Minimize false positives and false negatives.
Enable automatic channel failover.
Technology Selection
The team evaluated existing circuit‑breaker libraries (e.g., Hystrix) and found them unsuitable because they operate at the interface level and cannot handle channel‑ or merchant‑level degradation, nor allow custom traffic probing during failover.
For time‑series storage, popular databases were compared; the final choice narrowed to Prometheus and a custom Redis‑based solution. Prometheus offers simplicity and reliability but sacrifices precise data accuracy, which is unacceptable for high‑sensitivity channel switching. Redis, familiar to Java backend developers, provides lower learning and maintenance costs.
Architecture Design
Payment requests first pass through a routing layer that selects usable channels. After a channel is chosen, the gateway processes the order and reports the third‑party response via MQ to the monitoring system.

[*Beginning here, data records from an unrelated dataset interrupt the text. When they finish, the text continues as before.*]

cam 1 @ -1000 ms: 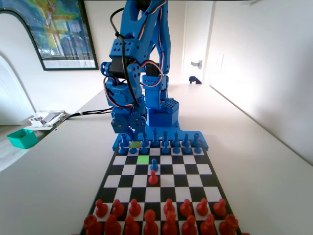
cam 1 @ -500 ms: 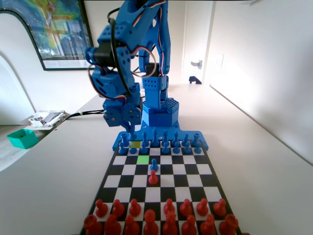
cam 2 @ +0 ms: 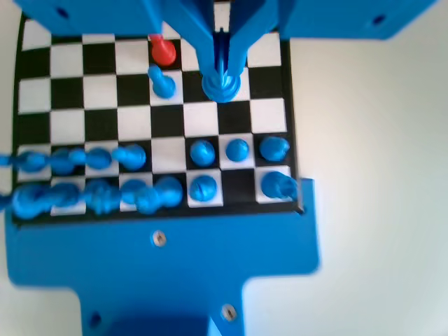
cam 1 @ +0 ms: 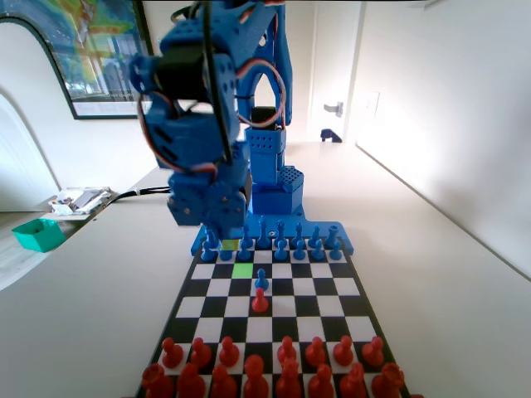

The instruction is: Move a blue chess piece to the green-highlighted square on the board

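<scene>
In the wrist view my gripper (cam 2: 222, 68) is shut on a blue chess piece (cam 2: 222, 87), a small pawn held by its head above the board (cam 2: 70, 91). In the fixed view the gripper (cam 1: 222, 225) hangs over the left part of the blue pawn row, and the arm hides the held pawn. The green-highlighted square (cam 1: 242, 269) lies one rank in front of that row, bare, slightly right of and nearer the camera than the gripper. A duller yellow-green square (cam 1: 230, 245) in the pawn row is also bare.
A lone blue pawn (cam 1: 261, 280) and a red pawn (cam 1: 260, 300) stand mid-board, just beyond the green square. Blue pieces (cam 1: 282, 242) line the far ranks, red pieces (cam 1: 265, 369) the near ones. A green tray (cam 1: 38, 235) sits on the table at the far left.
The arm has risen from the blue pawn row and swung up and toward the camera, lifting the gripper with a pawn in it.
</scene>
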`<state>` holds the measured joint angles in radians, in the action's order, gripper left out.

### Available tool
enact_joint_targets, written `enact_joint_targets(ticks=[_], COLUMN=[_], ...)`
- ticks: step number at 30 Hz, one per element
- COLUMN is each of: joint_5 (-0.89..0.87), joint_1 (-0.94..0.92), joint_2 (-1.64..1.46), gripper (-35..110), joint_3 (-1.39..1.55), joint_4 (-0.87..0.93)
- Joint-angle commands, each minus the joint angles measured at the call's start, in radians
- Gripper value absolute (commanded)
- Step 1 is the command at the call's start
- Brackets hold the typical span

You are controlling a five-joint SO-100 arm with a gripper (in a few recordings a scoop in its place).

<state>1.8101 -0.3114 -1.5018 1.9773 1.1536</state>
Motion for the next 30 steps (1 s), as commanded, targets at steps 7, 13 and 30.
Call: enact_joint_targets(ticks=[7, 13, 30], joint_5=[-0.061, -0.052, -0.011], joint_1=[0.066, 0.078, 0.037], joint_2=[-0.008, 0.005, 0.011], gripper=[1, 1, 6], joint_3=[0.115, 0.219, 0.273], joint_4=[-0.221, -0.305, -0.353])
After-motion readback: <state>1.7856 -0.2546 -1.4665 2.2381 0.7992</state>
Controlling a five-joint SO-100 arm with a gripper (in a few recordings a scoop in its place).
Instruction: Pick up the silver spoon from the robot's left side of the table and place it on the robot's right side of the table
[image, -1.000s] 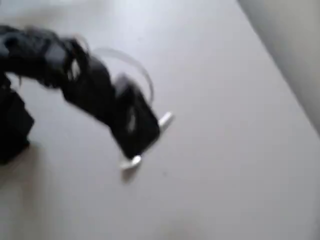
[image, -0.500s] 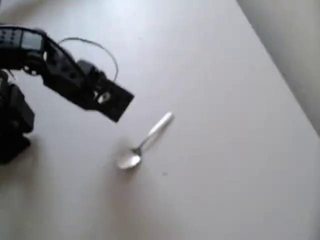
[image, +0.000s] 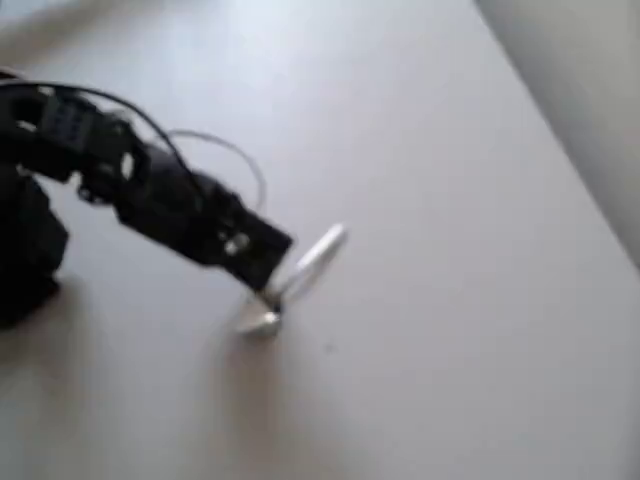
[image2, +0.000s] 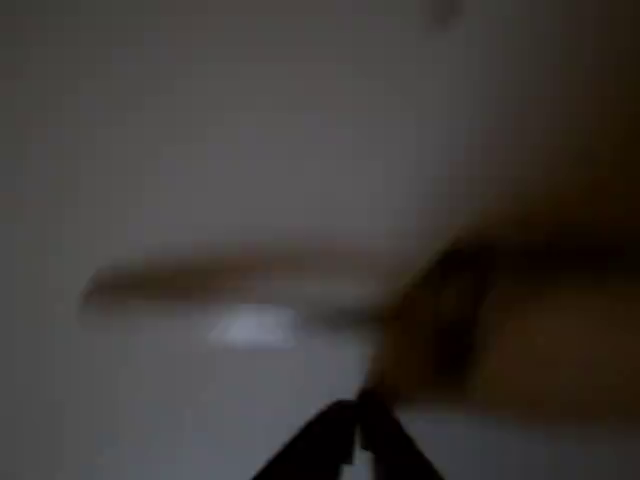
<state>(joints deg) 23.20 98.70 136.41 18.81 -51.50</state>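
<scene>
Fingers: in the wrist view the two dark tips (image2: 355, 432) meet at the bottom edge of the picture, drawn together with hardly a slit between them, and nothing shows between them there.
Gripper: in the overhead view the black gripper (image: 268, 292) points down and to the right, its end just above the neck of the spoon; whether it touches or grips the metal, I cannot tell through the blur.
Silver spoon: the silver spoon (image: 312, 258) lies flat on the table near the middle of the overhead view, slanting from lower left to upper right. Its oval bowl is at the lower left, just below the gripper's end, and its widened rounded handle end is at the upper right, clear of the arm.
Spoon in the wrist view: a blurred pale streak with a bright patch (image2: 252, 325) lies crosswise just beyond the tips; it is too smeared to say which part of the spoon it is.
Arm: the black arm (image: 150, 195) reaches in from the left edge of the overhead view, with a thin cable looping above it.
Table: the table (image: 450, 330) is plain and pale, its straight edge running slantwise at the upper right.
Floor: grey floor (image: 585, 90) lies beyond that edge.
</scene>
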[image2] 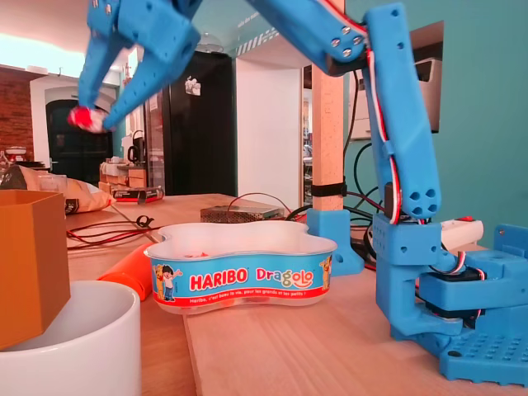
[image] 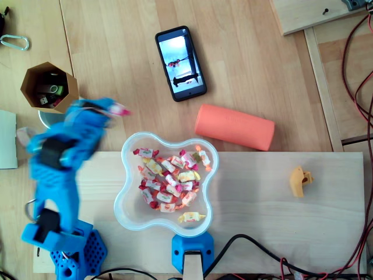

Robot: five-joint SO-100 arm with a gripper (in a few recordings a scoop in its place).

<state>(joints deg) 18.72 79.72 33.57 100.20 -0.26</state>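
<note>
Overhead view: candy (image: 120, 109) lengthwise left-right

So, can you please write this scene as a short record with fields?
arm: blue hand, high over the table
held: wrapped candy, pinched between the fingertips
hand position: up and left of the tub in the overhead view
tub: clear Haribo tub on the wooden board, many candies inside
nearby: phone, orange cylinder, hexagonal holder

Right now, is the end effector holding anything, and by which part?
Yes: the end effector pinches a wrapped candy at its fingertips; the red end pokes out left in the fixed view.
</note>
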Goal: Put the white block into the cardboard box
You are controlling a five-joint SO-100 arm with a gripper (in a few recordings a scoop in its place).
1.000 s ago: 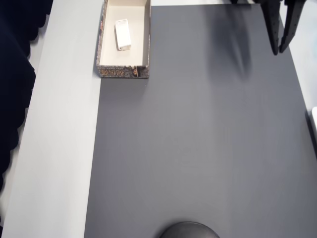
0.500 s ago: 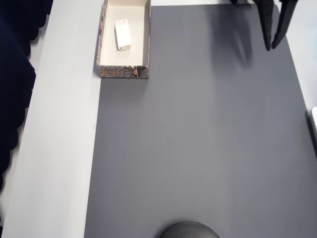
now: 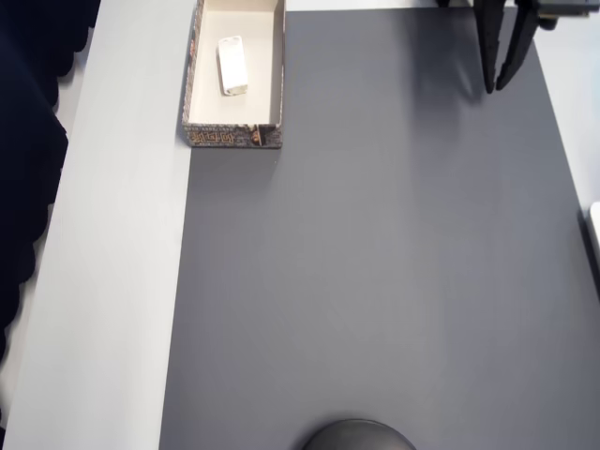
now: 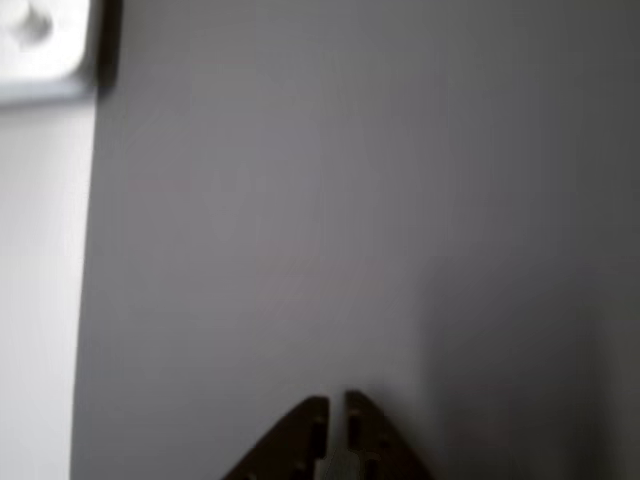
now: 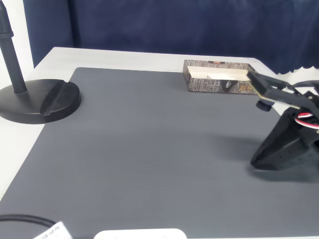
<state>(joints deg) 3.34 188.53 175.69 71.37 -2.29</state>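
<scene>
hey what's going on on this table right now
The white block already lies inside the cardboard box at the mat's far corner in the overhead view. The gripper is off on the other side of the grey mat, well away from the box, with its fingers nearly together and nothing between them. A black stand base sits at the mat's edge.

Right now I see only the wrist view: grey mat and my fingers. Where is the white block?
Observer: In the overhead view, the white block lies inside the cardboard box.
Operator: Where is that box from my fingers?
Observer: In the overhead view the box is top left. Your fingers are top right, well apart from it.
Operator: Is anything else on the table?
Observer: A black stand base, at the left in the fixed view.
</scene>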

The monitoring system stores incoming data in Redis, then a calculation module aggregates failure rates per channel and triggers alerts based on configured rules. Redis data is periodically backed up to MySQL, and stale entries are cleaned to control size.
For visual inspection, aggregated metrics are also pushed to Prometheus and displayed on Grafana dashboards.
Implementation Details
1. Data Structure
The Redis schema mimics time‑series concepts:
tags (set) : stores monitored dimensions, e.g., merchant IDs.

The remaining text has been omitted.